Work required:
Could you please output only the lines from the one holding "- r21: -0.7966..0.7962" through the end of the listing below, exactly as written and without pictures?

Records for this exercise:
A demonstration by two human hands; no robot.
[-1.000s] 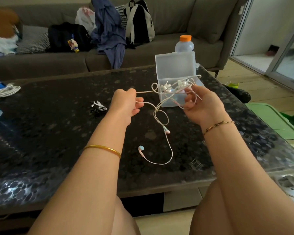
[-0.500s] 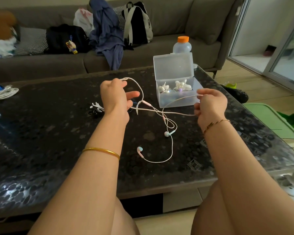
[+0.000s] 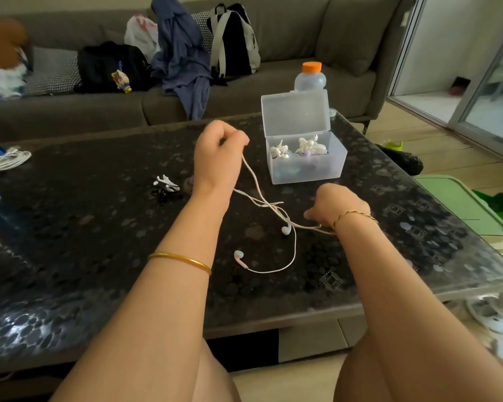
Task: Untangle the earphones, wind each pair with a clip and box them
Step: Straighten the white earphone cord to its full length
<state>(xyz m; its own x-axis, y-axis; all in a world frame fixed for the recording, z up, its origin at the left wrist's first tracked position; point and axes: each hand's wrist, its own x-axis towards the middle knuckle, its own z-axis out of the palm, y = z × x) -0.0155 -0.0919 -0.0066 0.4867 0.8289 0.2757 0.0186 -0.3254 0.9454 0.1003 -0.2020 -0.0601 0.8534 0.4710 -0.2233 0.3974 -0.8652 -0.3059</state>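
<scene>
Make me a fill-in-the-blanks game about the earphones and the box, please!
1. The lid of the clear box is ____.
2. The bottle behind it has an ____ cap.
3. The left hand and right hand hold an earphone cord ending in ____ earbuds.
Missing words: open, orange, two.

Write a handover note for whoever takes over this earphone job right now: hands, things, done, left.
Left hand: raised, fist gripping one end of the earphone cable.
Right hand: low by the table, holding the other end. The cable crosses itself in a small snarl between the hands.
The earbuds are down at the table surface.
The box is open, lid upright, with wound pairs inside.
Spare clips lie on the table to the left of the raised hand.
Done: some pairs boxed.
Left: clear the snarl, wind this pair, clip it, box it.
</scene>
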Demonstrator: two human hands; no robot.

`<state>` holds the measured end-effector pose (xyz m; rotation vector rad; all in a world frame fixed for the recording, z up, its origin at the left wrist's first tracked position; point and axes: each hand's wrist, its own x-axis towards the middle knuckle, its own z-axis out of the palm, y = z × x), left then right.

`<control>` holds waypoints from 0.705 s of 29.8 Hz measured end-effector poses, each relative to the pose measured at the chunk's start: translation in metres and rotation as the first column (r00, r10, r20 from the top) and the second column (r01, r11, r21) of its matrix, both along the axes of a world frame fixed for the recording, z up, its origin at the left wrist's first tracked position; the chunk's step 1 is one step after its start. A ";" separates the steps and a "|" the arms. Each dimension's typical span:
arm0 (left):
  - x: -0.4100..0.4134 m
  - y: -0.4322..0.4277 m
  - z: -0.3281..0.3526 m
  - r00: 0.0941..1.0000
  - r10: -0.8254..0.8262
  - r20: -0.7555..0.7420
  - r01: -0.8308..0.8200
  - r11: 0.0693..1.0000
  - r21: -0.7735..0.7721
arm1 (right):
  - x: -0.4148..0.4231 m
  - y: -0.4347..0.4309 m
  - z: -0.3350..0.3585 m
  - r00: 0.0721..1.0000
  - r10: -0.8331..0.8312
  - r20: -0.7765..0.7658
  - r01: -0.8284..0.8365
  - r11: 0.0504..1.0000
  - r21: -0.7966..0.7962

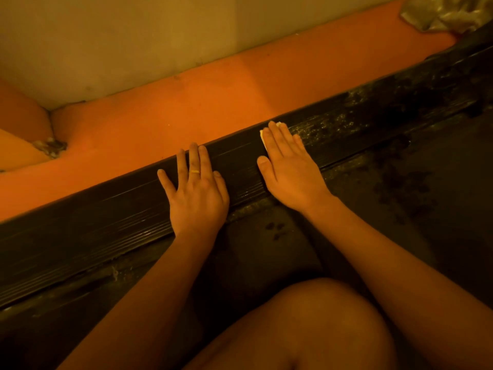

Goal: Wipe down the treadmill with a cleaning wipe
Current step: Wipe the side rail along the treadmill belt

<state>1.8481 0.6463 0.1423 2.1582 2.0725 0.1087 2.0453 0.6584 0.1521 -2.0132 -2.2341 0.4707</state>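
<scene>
Under right hand (289, 169), barely visible wipe (262, 138)

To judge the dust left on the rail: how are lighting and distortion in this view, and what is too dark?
Head view: dim, strong orange cast, so colours mislead; wide-angle distortion bows the side rail; dust beyond the right hand catches light and reads clearly; the belt and lower corners sink into shadow; the wipe shows only as a pale edge under that hand.
</scene>
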 end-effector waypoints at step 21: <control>0.000 0.002 0.010 1.000 -0.004 0.026 0.006 0.997 -0.074 | -0.001 -0.010 -0.006 0.999 0.001 0.048 -0.002 1.000 0.021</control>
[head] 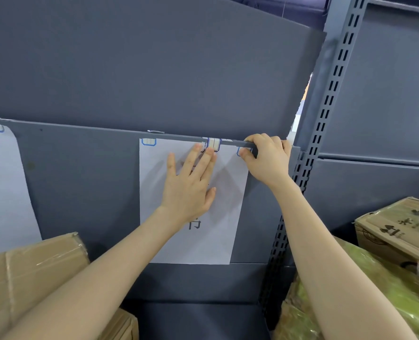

Exercise answer:
  - r21: -0.7966..0.7962


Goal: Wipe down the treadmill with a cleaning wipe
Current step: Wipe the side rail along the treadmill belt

<state>1.8481 0.6463 0.1423 2.1582 2.0725 0.1087 2.0453 0.6584 0.1521 -2.0132 -2.2341 0.4707</state>
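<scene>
Under right hand (289, 169), barely visible wipe (262, 138)

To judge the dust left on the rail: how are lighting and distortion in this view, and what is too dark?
Head view: dim, strong orange cast, so colours mislead; wide-angle distortion bows the side rail; dust beyond the right hand catches light and reads clearly; the belt and lower corners sink into shadow; the wipe shows only as a pale edge under that hand.
</scene>
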 end-effector waypoints at step 21: <control>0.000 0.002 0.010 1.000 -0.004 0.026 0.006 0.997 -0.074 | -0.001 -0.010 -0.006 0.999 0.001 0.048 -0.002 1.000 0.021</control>
[head] 

There is no more output to give.